Exercise aim:
Your answer should consist solely of the lines from the first line of the data through the line with "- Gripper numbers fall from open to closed", each reproduced exactly.

Provided records:
==================================================

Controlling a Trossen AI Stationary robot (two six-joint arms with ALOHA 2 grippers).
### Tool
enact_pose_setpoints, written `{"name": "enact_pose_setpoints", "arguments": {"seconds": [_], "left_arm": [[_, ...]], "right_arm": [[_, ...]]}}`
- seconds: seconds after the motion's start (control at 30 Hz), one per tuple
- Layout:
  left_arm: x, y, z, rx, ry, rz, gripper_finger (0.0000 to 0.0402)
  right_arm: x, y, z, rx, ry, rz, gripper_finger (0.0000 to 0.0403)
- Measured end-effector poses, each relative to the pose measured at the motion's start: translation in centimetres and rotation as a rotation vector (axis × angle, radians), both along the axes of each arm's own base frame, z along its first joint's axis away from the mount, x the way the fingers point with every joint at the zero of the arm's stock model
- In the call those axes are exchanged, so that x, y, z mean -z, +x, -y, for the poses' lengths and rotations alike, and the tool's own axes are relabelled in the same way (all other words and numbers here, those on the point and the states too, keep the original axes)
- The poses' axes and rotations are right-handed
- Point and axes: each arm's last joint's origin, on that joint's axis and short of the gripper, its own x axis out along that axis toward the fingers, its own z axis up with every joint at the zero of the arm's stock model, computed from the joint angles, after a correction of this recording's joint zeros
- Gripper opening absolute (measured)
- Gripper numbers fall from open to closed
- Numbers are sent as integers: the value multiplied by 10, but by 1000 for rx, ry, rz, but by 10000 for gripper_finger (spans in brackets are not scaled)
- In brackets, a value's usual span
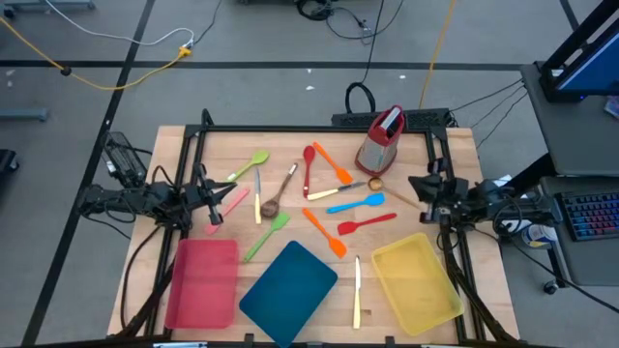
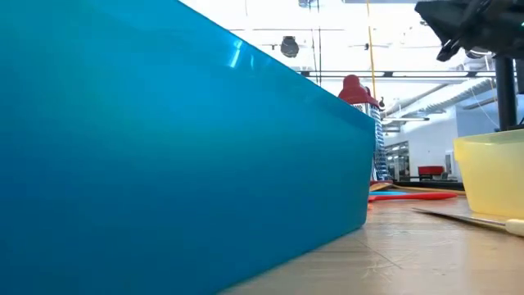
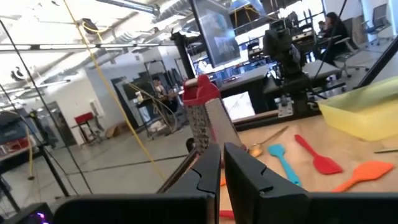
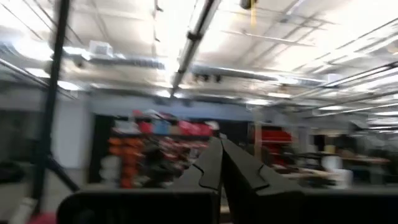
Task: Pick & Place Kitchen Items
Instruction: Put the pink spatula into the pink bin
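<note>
Several slim utensils lie flat in the middle of the table: a green spoon [image 1: 250,164], a brown spoon [image 1: 279,193], a red spoon [image 1: 309,169], orange spatulas [image 1: 333,164] [image 1: 325,232], a blue spatula [image 1: 356,204], a red spatula [image 1: 366,223], a green spatula [image 1: 268,235], a pink spatula [image 1: 230,205] and cream knives [image 1: 257,196] [image 1: 357,290]. My left gripper [image 1: 215,205] hangs at the left, beside the pink spatula. It is shut and empty, and its fingers [image 3: 211,171] point level across the table. My right gripper [image 1: 423,190] hangs at the right, shut and empty [image 4: 221,158].
A red-topped metal grater [image 1: 380,141] stands at the far side. A red tray [image 1: 203,283], a blue tray [image 1: 288,292] and a yellow tray [image 1: 416,282] lie along the near edge. The blue tray fills most of the low view [image 2: 164,147].
</note>
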Motion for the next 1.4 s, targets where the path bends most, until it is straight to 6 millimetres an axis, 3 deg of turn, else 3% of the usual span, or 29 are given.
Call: {"name": "enact_pose_setpoints", "arguments": {"seconds": [0.23,0.6,0.8,0.9,1.03,1.2,1.4], "left_arm": [[-1,0,0,2,7,12,26],[-7,-2,-1,-44,-13,69,35],[-7,2,-7,-156,-50,72,125],[-5,6,-10,-183,-85,53,174],[-6,13,-15,-223,-170,42,209],[-25,26,-21,-273,-238,-14,203],[-36,43,-27,-356,-368,-290,183]], "right_arm": [[1,11,3,121,-59,-51,5],[6,34,10,164,-64,-94,19],[21,54,12,97,-50,-227,91],[18,67,14,94,-50,-269,125],[24,81,17,128,-33,-345,146],[26,92,23,155,-29,-334,150],[37,98,27,169,-23,-396,140]]}}
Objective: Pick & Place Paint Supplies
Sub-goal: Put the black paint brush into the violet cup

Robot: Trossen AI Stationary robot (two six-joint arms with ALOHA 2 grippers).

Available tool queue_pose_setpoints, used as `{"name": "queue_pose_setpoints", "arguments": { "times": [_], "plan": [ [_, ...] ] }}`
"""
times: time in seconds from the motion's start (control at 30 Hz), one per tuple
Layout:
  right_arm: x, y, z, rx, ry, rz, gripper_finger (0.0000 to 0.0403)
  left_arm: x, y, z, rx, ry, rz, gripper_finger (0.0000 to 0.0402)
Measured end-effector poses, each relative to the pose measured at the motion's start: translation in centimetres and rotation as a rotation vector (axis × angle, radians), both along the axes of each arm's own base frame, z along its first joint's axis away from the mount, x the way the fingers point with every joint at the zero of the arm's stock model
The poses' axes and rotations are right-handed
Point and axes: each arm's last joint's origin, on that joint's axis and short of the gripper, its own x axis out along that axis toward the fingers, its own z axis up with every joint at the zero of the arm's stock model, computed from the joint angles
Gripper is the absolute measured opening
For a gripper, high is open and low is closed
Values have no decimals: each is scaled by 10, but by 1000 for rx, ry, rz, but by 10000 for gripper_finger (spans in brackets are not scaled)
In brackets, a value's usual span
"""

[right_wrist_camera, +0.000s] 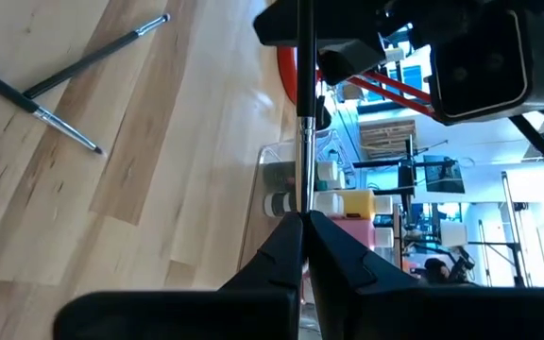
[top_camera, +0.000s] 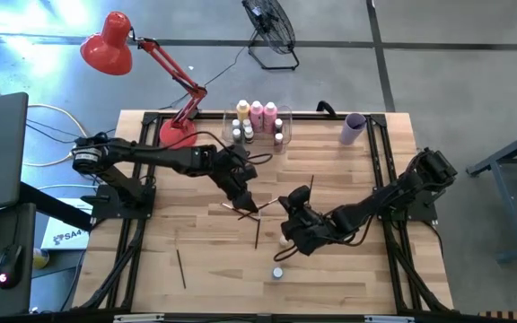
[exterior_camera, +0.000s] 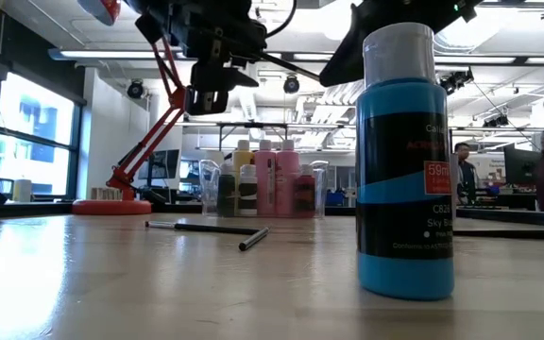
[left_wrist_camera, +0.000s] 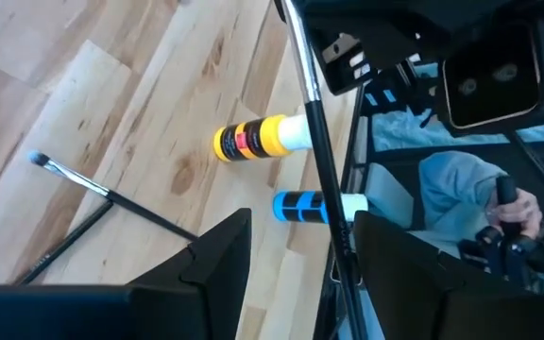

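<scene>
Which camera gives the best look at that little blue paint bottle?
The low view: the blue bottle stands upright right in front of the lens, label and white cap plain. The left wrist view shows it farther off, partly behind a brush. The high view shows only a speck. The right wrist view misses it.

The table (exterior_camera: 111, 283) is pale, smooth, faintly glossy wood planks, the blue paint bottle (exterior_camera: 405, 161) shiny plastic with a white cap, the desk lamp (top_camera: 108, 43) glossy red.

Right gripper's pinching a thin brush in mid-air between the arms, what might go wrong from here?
The right gripper, shut on the thin dark paintbrush, pinches only its end, so it could pivot or slip. The open left gripper straddles the shaft; closing off-centre could knock it. A dropped brush might hit the small yellow bottle and blue bottle below.
</scene>
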Motion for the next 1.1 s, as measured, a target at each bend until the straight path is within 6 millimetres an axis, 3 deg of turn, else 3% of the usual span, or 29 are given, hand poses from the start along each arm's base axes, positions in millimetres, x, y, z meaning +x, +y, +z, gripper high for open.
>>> {"name": "queue_pose_setpoints", "arguments": {
  "times": [0.53, 1.1],
  "plan": [
    [1, 0, 1, 11, -8, 4, 4, 1, -7, -1, 49, 4, 36, 178],
    [1, -1, 1, 11, -8, 1, 4, 1, -7, -1, 45, 1, 34, 19]
  ]
}}
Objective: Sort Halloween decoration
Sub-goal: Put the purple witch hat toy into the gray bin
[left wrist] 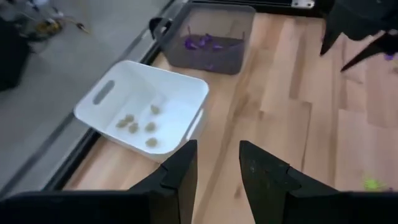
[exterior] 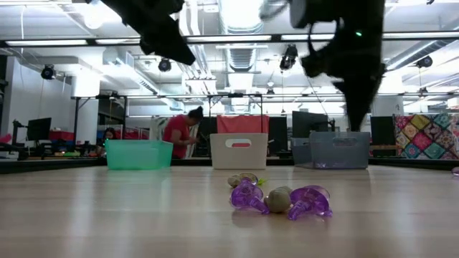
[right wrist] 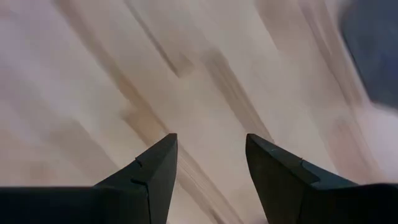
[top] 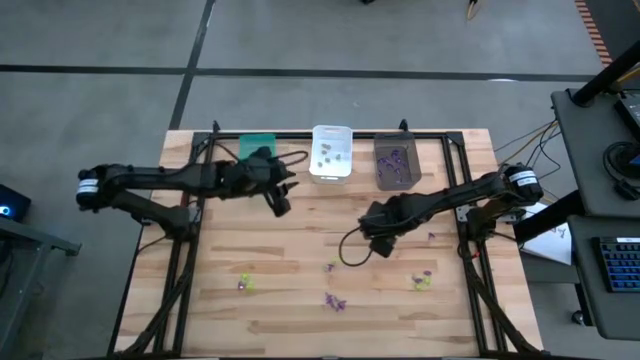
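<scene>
Now I need the next pick, and the nearest candidates lie at the front of the table (top: 300, 300): a cluster of purple trinkets (exterior: 280, 200) with a greyish one (exterior: 278, 198) tucked between them, touching. I would come down straight over one piece only, since these things are small, spiky, glossy plastic and likely to skid or flip if nudged sideways. More purple and yellow-green trinkets (top: 246, 283) are scattered well apart across the front boards.

My right gripper (top: 378, 246) hangs over bare pale wood near the middle, jaws spread wide and empty; it looks best placed for the purple pieces. My left gripper (left wrist: 217, 171) sits farther back beside the white bin (left wrist: 142, 111), jaws parted with nothing between them, so I judge a drop just done.

At the far edge stand three smooth rectangular tubs: green bin (top: 257, 147), the white one holding greyish lumps (left wrist: 138, 125), and the dark grey bin (top: 396, 161) holding purple pieces. A person (exterior: 179, 136) stands in the room beyond.
</scene>
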`<state>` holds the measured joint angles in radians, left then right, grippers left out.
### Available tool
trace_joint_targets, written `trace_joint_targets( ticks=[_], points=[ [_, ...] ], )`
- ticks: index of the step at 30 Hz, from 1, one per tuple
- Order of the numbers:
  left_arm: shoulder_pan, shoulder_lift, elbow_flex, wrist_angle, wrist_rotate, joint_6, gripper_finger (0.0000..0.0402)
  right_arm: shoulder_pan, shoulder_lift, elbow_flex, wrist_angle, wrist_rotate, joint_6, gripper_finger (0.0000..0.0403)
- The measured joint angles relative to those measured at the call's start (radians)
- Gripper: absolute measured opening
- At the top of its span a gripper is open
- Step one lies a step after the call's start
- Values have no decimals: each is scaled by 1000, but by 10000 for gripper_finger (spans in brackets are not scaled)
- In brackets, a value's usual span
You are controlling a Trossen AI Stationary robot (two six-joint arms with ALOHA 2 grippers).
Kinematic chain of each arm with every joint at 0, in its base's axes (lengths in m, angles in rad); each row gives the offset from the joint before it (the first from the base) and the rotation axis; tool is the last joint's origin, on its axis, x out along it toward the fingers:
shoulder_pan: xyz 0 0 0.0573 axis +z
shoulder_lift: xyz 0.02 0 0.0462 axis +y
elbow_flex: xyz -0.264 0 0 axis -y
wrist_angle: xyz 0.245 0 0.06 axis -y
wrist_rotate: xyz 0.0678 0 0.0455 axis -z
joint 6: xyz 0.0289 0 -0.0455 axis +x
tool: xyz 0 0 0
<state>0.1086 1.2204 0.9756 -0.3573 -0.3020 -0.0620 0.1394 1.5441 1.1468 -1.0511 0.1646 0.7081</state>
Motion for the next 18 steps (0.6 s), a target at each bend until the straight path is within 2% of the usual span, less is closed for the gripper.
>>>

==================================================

Expected output:
Controlling a Trossen AI Stationary robot (two six-joint arms with ALOHA 2 grippers).
### Tool
enact_pose_setpoints, written `{"name": "enact_pose_setpoints", "arguments": {"seconds": [_], "left_arm": [[_, ...]], "right_arm": [[_, ...]]}}`
- seconds: seconds after the motion's start (control at 30 Hz), one per tuple
- Layout:
  left_arm: x, y, z, rx, ry, rz, gripper_finger (0.0000 to 0.0402)
  right_arm: x, y, z, rx, ry, rz, gripper_finger (0.0000 to 0.0403)
- Measured end-effector poses, each relative to the pose measured at the motion's start: translation in centimetres and rotation as a rotation vector (axis × angle, radians), both along the axes of each arm's own base frame, z along its first joint's axis away from the mount, x the way the fingers point with every joint at the zero of the arm's stock model
- In the call those axes are exchanged, so that x, y, z mean -z, +x, -y, for the poses' lengths and rotations alike, and the tool's own axes are relabelled in the same way (all other words and numbers here, those on the point and the states too, keep the original axes)
- The poses' axes and rotations are right-handed
- Point and axes: each arm's last joint's origin, on that joint's axis and short of the gripper, its own x axis out along that axis toward the fingers, its own z axis up with every joint at the zero of the arm's stock model, computed from the joint angles, after a correction of this recording's joint zeros
- Gripper opening absolute (measured)
- Gripper numbers fall from open to closed

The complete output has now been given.